**Activity:** Please repeat, exactly and without pictures, the lines of the entries below that run from the one containing "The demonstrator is" through the one containing "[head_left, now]".

*** Data ***

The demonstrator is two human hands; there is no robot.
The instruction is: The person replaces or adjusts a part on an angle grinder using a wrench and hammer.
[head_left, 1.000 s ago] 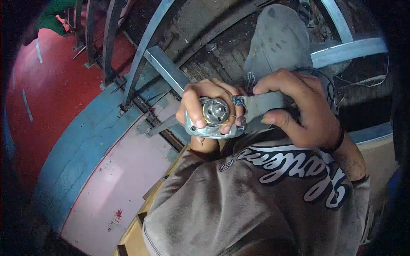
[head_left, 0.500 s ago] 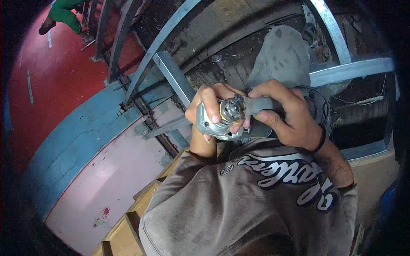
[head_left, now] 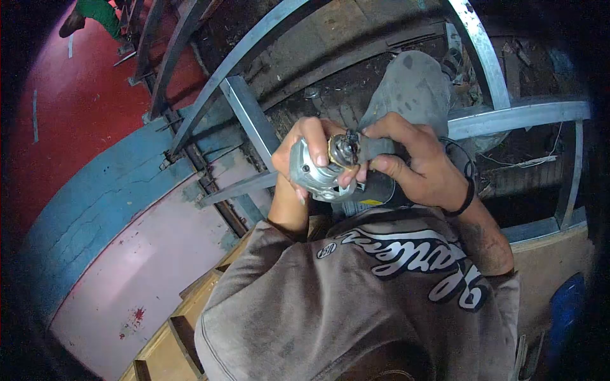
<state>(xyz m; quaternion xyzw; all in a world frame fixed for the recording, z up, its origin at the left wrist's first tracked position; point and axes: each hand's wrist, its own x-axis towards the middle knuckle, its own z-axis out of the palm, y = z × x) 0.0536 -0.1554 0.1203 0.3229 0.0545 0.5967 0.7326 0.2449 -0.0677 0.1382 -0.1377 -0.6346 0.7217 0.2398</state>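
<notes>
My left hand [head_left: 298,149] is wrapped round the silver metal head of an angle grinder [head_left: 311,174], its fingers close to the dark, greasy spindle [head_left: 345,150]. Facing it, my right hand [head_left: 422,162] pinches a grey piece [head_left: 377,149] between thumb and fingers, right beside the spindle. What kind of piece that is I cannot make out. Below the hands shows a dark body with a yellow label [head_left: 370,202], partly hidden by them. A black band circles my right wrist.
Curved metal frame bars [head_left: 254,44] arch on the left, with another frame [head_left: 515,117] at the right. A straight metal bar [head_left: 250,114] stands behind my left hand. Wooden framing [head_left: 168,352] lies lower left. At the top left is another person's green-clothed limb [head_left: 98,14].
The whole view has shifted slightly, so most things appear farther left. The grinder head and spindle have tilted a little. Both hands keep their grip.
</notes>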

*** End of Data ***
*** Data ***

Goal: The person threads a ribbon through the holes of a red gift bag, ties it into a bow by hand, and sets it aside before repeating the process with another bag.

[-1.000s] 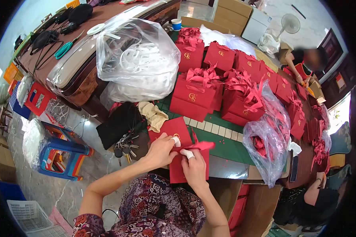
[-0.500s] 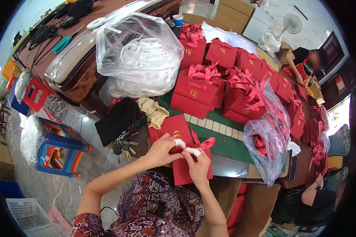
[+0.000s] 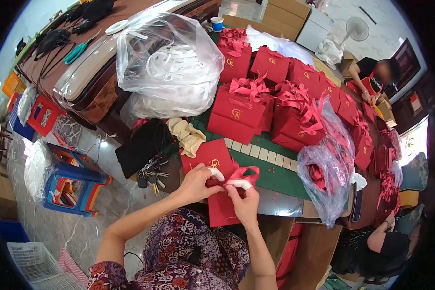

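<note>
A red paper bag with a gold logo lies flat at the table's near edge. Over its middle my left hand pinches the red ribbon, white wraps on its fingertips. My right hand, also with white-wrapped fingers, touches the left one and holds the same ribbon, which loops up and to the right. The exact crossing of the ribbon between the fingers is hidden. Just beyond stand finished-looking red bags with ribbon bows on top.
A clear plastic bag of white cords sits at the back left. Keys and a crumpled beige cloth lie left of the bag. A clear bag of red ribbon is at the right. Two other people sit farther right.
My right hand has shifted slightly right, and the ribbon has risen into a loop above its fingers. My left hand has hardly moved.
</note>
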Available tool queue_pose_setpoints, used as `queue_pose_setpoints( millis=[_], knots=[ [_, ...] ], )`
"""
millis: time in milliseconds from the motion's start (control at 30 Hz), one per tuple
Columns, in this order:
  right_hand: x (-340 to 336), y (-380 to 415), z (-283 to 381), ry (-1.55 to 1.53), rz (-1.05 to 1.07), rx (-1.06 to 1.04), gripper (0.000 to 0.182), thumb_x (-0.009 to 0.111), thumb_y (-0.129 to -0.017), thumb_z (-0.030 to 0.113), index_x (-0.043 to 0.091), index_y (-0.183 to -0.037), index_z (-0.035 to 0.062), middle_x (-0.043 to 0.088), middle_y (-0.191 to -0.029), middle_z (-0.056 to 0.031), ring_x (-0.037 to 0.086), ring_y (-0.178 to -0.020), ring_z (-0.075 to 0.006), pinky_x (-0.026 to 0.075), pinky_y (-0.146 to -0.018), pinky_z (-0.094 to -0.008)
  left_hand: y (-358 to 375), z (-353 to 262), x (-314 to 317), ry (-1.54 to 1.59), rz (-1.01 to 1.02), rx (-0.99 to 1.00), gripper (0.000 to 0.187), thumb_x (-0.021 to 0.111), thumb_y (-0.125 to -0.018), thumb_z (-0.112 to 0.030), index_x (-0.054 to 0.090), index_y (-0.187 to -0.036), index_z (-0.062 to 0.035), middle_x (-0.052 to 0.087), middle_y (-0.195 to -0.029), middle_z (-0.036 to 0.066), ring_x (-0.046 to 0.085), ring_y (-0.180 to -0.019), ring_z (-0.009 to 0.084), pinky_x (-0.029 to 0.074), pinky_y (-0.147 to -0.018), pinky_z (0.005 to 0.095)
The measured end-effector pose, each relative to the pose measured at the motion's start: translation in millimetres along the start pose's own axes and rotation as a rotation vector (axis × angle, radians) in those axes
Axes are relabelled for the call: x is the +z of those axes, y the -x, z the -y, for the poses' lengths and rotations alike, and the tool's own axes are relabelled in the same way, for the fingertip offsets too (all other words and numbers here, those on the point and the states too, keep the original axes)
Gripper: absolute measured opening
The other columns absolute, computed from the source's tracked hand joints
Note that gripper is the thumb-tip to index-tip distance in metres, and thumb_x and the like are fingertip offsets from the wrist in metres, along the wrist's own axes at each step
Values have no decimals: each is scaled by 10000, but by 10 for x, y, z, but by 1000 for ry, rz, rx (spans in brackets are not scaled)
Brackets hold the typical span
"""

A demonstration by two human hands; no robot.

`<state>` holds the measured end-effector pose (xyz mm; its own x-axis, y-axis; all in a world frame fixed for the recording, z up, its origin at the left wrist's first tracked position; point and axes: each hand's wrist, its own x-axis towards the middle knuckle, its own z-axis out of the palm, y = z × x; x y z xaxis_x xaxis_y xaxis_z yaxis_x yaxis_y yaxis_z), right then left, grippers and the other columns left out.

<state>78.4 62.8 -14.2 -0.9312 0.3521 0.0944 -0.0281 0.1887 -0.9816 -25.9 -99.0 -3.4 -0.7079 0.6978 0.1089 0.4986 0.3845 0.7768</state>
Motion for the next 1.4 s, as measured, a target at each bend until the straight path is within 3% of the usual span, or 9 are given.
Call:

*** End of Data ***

**Exercise solution:**
The demonstrator is two human hands; there is no robot.
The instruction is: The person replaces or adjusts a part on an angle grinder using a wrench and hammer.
[head_left, 1.000 s ago] 
[head_left, 0.500 s ago] 
[head_left, now] 

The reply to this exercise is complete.